The veracity of that far-fetched story—burnished and succored primarily by the usual denizens of the American establishment, including its media, academy, and government officials—has grown increasingly threadbare in the long years since. This, despite the U.S. government continuing to harbor many critical documents related to the events for purposes of “national security.”


One thing is not debatable. From the date of Kennedy’s assassination forward, under the leadership of new president Lyndon Johnson, America’s withdrawal from Vietnam ceased, and its buildup there began and grew for many tragic years. As the new president told Secretary of Defense Robert McNamara in a private, though taped, conversation: “I always thought it was a mistake to discuss withdrawing (from Vietnam), bad psychologically. But you and the President thought otherwise, and I just sat there and listened.”

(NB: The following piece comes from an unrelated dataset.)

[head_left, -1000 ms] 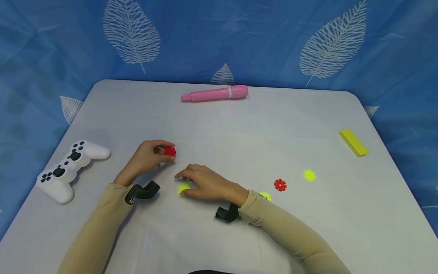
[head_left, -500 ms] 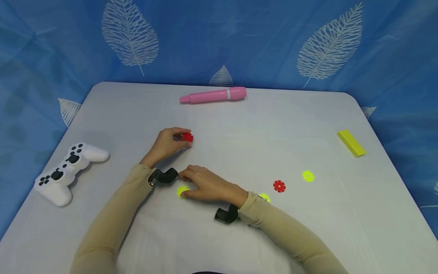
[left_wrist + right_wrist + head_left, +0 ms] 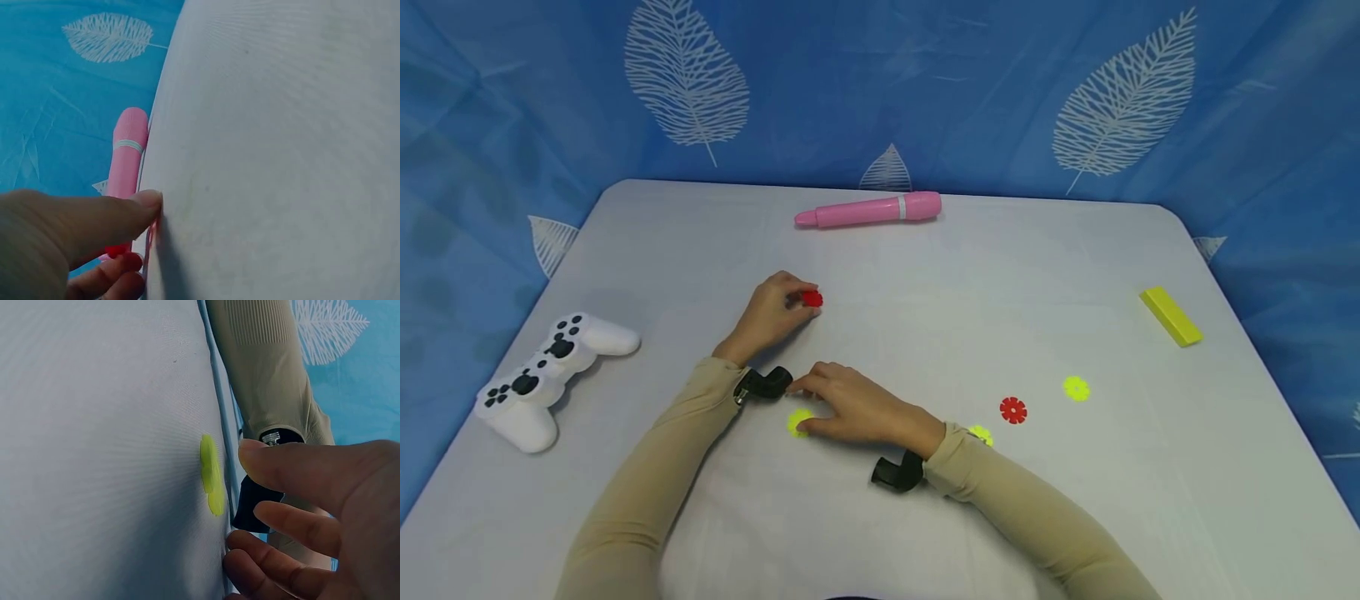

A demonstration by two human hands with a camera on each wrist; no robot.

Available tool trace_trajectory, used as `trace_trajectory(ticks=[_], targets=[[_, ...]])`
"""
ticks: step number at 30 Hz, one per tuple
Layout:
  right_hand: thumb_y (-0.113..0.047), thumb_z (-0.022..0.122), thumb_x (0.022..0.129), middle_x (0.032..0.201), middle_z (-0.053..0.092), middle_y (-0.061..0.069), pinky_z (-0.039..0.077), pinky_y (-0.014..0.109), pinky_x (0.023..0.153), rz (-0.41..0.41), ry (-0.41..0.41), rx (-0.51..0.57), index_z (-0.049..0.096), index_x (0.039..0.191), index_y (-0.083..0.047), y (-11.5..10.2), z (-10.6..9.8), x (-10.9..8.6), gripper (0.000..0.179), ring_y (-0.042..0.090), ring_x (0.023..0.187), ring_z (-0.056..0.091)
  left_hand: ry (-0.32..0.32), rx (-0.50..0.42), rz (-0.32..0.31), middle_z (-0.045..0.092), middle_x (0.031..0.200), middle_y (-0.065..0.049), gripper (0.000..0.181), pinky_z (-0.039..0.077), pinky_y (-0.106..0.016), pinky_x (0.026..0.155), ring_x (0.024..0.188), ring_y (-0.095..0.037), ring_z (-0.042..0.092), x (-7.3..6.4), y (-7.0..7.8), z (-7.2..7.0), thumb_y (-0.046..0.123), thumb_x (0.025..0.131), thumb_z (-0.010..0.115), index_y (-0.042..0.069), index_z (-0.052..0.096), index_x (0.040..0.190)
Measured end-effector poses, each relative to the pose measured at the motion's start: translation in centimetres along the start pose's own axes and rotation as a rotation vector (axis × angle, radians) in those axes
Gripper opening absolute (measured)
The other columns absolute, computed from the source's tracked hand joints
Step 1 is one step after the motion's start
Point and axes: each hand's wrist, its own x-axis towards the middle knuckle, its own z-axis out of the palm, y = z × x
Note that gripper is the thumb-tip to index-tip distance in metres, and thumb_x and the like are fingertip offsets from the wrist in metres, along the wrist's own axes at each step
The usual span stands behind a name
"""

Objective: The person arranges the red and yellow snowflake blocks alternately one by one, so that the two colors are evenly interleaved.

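My left hand (image 3: 772,310) pinches a red notched snowflake disc (image 3: 812,298) between thumb and fingers, left of the table's middle. In the left wrist view the thumb (image 3: 134,209) and curled fingers hide most of that disc. Nearer to me, my right hand (image 3: 859,406) hovers over the table with its fingers loosely bent. Beneath its thumb lies a yellow snowflake disc (image 3: 797,422); the right wrist view shows the yellow disc (image 3: 210,475) on the tabletop, apart from the fingertips.
A second red disc (image 3: 1013,410) and a yellow disc (image 3: 1077,388) lie to the right; another yellow disc (image 3: 981,434) is partly behind the right sleeve. A white game controller (image 3: 553,375) is at left, a pink pen-shaped object (image 3: 868,210) at the back, a yellow block (image 3: 1171,317) far right.
My left hand has moved right and farther from me with the red disc, then slowed nearly to a stop, the disc now lying flatter in the pinch. My right hand has stayed almost still.
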Motion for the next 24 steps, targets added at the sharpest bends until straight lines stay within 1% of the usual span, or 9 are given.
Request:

Johnson’s long-practiced secrecy and dishonesty finally found him out, however. His doubleminded fear, predicated on deep seated immorality, prohibited American soldiery from doing what it needed to do to win the war. Instead, U.S troops were forced to fight a brutal, demoralizing, “limited” war, prohibited from setting foot into the nation they were fighting!


The Communists, meanwhile, were willing to fight a hundred years and lose their entire population if necessary. They employed guerilla tactics in a strategy of defeating the world’s greatest power with “death by a thousand cuts.” By 1968, more than half a million American troops were in Vietnam, and U.S. military commanders wanted hundreds of thousands more.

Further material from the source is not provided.